WHAT THIS TASK INVOLVES. Could every line below be written out exactly as it appears?

RECORDED DATA.
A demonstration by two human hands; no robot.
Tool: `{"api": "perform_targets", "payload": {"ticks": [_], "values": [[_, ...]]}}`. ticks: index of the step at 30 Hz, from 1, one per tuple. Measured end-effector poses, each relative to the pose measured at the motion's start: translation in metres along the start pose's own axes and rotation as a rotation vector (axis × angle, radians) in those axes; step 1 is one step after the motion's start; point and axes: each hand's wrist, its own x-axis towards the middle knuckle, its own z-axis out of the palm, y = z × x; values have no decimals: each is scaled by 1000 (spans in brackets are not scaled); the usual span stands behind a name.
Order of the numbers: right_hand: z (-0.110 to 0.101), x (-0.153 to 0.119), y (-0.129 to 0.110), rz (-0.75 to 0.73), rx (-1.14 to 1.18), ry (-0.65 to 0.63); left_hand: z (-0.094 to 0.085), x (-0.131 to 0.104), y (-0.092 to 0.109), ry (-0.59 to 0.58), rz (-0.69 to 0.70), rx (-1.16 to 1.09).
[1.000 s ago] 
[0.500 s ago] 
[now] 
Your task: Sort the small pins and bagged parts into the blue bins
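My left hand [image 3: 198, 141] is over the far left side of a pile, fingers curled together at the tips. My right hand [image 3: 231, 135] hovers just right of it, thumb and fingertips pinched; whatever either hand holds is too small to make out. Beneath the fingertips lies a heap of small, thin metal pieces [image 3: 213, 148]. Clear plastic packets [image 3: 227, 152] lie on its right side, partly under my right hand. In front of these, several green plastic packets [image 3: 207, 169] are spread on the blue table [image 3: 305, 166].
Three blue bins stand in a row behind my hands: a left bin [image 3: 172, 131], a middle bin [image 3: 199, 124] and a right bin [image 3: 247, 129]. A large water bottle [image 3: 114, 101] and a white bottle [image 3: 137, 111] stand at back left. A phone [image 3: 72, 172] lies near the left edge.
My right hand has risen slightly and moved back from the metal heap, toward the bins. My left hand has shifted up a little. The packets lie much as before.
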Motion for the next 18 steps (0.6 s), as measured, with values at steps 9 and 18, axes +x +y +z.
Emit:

SOLUTION.
A demonstration by two human hands; no robot.
Tool: `{"api": "perform_targets", "payload": {"ticks": [_], "values": [[_, ...]]}}`. ticks: index of the step at 30 Hz, from 1, one per tuple. Measured end-effector poses, each relative to the pose measured at the motion's start: translation in metres along the start pose's own axes and rotation as a rotation vector (axis × angle, radians) in those axes; step 1 is one step after the motion's start; point and axes: each hand's wrist, its own x-axis towards the middle knuckle, its own z-axis out of the palm, y = z × x; values have no decimals: each is scaled by 1000 (spans in brackets are not scaled); the usual span stands behind a name.
Order of the numbers: right_hand: z (-0.110 to 0.101), x (-0.153 to 0.119), y (-0.129 to 0.110), rz (-0.75 to 0.73), rx (-1.14 to 1.18), ry (-0.65 to 0.63); left_hand: z (-0.094 to 0.085), x (-0.131 to 0.104), y (-0.092 to 0.109), ry (-0.59 to 0.58), rz (-0.69 to 0.70), rx (-1.16 to 1.09).
[1.000 s ago] 
[0.500 s ago] 
[now] 
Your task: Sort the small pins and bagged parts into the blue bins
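My left hand [image 3: 198, 141] is over the far left side of a pile, fingers curled together at the tips. My right hand [image 3: 231, 135] hovers just right of it, thumb and fingertips pinched; whatever either hand holds is too small to make out. Beneath the fingertips lies a heap of small, thin metal pieces [image 3: 213, 148]. Clear plastic packets [image 3: 227, 152] lie on its right side, partly under my right hand. In front of these, several green plastic packets [image 3: 207, 169] are spread on the blue table [image 3: 305, 166].
Three blue bins stand in a row behind my hands: a left bin [image 3: 172, 131], a middle bin [image 3: 199, 124] and a right bin [image 3: 247, 129]. A large water bottle [image 3: 114, 101] and a white bottle [image 3: 137, 111] stand at back left. A phone [image 3: 72, 172] lies near the left edge.
My right hand has risen slightly and moved back from the metal heap, toward the bins. My left hand has shifted up a little. The packets lie much as before.
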Motion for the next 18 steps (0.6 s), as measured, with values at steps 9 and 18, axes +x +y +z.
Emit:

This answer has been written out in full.